Reds report to camp, ready to rise up in tough division

Reds report to camp, ready to rise up in tough division

GOODYEAR, Ariz. -- In the four years from 2010-13, the Reds reached the postseason three times and were often viewed as the team to beat in the National League Central. A big step backward in 2014 means the club will have to earn some respect again.

That began in earnest on Wednesday when Reds pitchers and catchers reported to camp at the team's player development complex in Goodyear. No formal workouts were part of the day's agenda, with the first workout slated for Thursday following physicals.

2015 Spring Training: Reds

Following a 76-win season and a fourth-place finish in the National League Central in 2014, the Reds are viewed by many as underdogs in what could be the toughest division in baseball. The club traded starting pitchers Mat Latos and Alfredo Simon and did not make dynamic personnel changes while counting on its returning core to turn things around.

"It's probably a very likely description of us," Reds starter Homer Bailey said of the underdog tag. "I think it's a little unfair, almost, because we had so many injuries last year, so it's kind of hard to tell what you've really got until you've got all of your guys healthy. I think just about everybody, at some point, missed some time."

On the camp roster are 34 pitchers and six catchers. The full squad of 64 players is due to report on Monday, followed by the first full-squad workout on Tuesday. The first Cactus League game will be March 3 vs. the Indians at Goodyear Ballpark.

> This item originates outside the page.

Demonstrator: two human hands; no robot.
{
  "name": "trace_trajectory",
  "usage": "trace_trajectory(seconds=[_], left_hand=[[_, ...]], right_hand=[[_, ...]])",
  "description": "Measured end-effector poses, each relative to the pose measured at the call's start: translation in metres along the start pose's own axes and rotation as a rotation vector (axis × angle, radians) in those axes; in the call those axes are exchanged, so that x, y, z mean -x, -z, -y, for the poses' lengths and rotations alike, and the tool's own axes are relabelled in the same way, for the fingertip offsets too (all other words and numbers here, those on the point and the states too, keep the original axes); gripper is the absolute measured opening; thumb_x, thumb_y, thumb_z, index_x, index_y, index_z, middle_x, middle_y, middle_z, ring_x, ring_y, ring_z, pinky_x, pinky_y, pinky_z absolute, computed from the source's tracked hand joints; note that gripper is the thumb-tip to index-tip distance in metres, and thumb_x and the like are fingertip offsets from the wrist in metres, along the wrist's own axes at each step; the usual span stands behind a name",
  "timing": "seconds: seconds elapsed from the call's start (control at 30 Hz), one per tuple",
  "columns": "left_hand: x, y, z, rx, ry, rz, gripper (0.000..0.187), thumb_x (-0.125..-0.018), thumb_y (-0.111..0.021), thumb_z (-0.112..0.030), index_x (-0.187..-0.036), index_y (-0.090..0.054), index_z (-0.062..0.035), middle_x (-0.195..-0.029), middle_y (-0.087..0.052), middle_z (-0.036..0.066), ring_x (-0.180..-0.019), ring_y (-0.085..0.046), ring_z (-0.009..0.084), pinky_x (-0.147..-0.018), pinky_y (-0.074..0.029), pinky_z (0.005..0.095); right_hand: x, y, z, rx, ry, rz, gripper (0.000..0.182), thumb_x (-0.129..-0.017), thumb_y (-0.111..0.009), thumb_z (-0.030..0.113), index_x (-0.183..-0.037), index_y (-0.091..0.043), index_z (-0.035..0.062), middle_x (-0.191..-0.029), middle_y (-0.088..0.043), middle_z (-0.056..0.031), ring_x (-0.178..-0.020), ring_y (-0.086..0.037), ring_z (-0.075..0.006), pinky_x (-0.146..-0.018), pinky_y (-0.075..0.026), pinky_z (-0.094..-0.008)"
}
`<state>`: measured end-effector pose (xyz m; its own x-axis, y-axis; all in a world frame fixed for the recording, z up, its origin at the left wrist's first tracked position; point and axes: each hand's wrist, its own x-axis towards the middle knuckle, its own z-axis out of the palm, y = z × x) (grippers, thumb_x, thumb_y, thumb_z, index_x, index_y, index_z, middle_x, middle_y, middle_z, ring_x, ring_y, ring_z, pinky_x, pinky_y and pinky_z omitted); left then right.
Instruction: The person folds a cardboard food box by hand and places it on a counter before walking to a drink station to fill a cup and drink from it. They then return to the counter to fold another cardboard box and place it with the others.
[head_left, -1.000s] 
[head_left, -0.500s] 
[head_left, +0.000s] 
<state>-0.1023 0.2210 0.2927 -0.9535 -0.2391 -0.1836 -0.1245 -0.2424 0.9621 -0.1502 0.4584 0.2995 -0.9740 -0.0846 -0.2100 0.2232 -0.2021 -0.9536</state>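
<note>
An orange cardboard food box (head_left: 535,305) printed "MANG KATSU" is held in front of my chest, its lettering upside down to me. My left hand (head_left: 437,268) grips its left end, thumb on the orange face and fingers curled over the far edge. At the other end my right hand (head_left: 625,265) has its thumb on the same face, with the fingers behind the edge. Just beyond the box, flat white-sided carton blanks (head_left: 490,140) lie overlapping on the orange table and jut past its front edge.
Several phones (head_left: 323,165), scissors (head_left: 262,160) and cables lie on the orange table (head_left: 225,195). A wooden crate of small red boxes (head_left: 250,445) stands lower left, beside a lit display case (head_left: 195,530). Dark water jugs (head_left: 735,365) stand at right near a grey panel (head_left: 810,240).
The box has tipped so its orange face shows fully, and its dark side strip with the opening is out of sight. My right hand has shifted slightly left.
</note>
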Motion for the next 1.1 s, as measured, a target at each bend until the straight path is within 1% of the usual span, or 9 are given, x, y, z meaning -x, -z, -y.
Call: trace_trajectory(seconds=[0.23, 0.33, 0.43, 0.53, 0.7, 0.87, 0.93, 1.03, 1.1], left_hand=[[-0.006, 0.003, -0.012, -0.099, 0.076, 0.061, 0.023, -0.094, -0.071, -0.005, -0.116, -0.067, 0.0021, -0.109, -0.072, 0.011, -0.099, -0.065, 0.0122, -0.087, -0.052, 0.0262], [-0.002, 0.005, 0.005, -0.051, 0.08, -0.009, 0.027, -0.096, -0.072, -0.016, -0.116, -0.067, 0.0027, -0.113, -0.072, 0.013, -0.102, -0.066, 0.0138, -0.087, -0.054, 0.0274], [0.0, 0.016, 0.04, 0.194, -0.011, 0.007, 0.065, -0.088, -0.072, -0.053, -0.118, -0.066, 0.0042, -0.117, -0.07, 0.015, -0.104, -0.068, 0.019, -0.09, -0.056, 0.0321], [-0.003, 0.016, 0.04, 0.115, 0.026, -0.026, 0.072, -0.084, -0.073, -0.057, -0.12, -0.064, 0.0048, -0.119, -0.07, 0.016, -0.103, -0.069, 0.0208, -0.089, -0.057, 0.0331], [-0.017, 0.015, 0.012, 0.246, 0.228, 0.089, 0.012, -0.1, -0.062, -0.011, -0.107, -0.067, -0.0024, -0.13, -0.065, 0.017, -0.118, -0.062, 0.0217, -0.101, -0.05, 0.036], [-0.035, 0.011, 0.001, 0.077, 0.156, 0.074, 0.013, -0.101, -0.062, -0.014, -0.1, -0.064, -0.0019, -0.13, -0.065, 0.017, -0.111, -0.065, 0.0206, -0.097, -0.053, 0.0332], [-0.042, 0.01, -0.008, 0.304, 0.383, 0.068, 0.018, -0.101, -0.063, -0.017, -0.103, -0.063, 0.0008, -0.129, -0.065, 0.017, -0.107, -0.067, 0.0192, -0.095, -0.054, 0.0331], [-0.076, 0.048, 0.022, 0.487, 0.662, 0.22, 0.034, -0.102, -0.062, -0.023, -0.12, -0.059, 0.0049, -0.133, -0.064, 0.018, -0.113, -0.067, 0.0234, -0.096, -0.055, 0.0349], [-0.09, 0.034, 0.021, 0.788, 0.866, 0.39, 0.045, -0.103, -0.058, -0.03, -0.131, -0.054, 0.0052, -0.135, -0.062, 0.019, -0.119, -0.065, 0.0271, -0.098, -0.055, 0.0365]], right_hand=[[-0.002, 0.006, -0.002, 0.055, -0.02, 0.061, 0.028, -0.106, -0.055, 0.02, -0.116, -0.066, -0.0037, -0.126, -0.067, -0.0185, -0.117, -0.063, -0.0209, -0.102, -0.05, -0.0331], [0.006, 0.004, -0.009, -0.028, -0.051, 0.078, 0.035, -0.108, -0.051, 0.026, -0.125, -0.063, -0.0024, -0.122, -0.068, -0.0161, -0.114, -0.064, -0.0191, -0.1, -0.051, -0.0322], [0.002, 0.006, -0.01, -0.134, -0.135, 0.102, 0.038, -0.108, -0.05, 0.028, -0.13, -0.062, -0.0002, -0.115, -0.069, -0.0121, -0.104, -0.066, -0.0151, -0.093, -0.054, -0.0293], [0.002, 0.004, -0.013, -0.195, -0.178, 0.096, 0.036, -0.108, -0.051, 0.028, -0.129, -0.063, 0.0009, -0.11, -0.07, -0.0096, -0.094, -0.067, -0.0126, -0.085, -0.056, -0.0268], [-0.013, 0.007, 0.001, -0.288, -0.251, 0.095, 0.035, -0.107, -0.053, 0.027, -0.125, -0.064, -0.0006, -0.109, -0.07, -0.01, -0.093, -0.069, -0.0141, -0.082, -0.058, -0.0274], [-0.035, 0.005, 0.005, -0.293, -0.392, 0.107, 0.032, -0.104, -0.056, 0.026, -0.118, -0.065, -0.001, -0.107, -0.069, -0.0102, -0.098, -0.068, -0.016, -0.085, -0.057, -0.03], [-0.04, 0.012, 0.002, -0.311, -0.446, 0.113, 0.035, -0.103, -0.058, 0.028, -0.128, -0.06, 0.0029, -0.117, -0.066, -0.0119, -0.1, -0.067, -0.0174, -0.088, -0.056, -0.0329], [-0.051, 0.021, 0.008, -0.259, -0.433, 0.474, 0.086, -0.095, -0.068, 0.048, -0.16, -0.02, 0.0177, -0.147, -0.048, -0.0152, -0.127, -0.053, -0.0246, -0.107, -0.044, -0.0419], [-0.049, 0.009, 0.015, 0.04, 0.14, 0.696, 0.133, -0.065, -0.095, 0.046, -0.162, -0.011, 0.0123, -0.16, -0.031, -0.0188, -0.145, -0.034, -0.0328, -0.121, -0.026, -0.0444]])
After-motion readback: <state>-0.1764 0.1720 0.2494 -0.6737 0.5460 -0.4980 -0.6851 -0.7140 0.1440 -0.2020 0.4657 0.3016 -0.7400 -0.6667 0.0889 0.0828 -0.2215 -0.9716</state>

Manager Bryan Price, general manager Walt Jocketty and the coaching staff will have about seven weeks to pare down the club's roster to 25 players before Opening Day on April 6 vs. the Pirates at Great American Ball Park.

"In the end, it doesn't matter where we're picked to finish. It matters where we do finish," Price said. "I think anybody that comes into our camp that doesn't believe we have a good team doesn't know our team well enough. You have to play the season to find out where we end up.

"There were three teams that came in ahead of us [in 2014]. There's no reason to think they won't be good again in 2015, and the Cubs have gotten better. I think we're a very easy target to be a second-division type of ballclub. That being said, I think we have a chance to have a great year ... and a great improvement over 2014."

There will be numerous storylines and subplots to follow throughout the Reds' time in Arizona. Here are just a few:

Joey Votto is back after an injury-shortened 2014 season in which he had a distal strain of his left quadriceps. Votto, the team's most important offensive player, is expected to be 100 percent, but his on-field performance will be under a microscope nonetheless.

• Ace Johnny Cueto and his agent, Bryce Dixon, will be negotiating with the Reds for a long-term contract with an Opening Day deadline. Cueto, entering the $10 million option year of his current deal, could become a free agent at season's end if he isn't signed.

• There are two openings for the final two spots in the starting rotation. Tony Cingrani, Anthony DeSclafani, Raisel Iglesias, Jason Marquis, Paul Maholm, Dylan Axelrod and David Holmberg are among the candidates.

• New left fielder Marlon Byrd will be in Reds camp for the first time and is expected to help boost an offense that sagged last season.

• Bailey will be working his way back from September surgery that repaired a torn flexor mass tendon near his right elbow. Reliever Sean Marshall will need to show he's healthy again after left shoulder surgery last summer.

• The bullpen, which added pitchers like Burke Badenhop and Kevin Gregg, will have multiple spots up for grabs.

Of course, there are also the unforeseen issues that can crop up. Injuries cast a pall over Reds camp last spring. The least pleasant surprise was certainly closer Aroldis Chapman being struck in the face by a Salvador Perez line drive in a game vs. the Royals.

Getting through camp healthy will be paramount for a Reds team looking to get back into contention again.

"I think it's going to be one of those seasons if we can all stay healthy, then we'll be successful," Bailey said. "And then of course, just going out there and doing our jobs. There were a lot of things we didn't do very well last year, collectively. We need to improve, there's no doubt about that."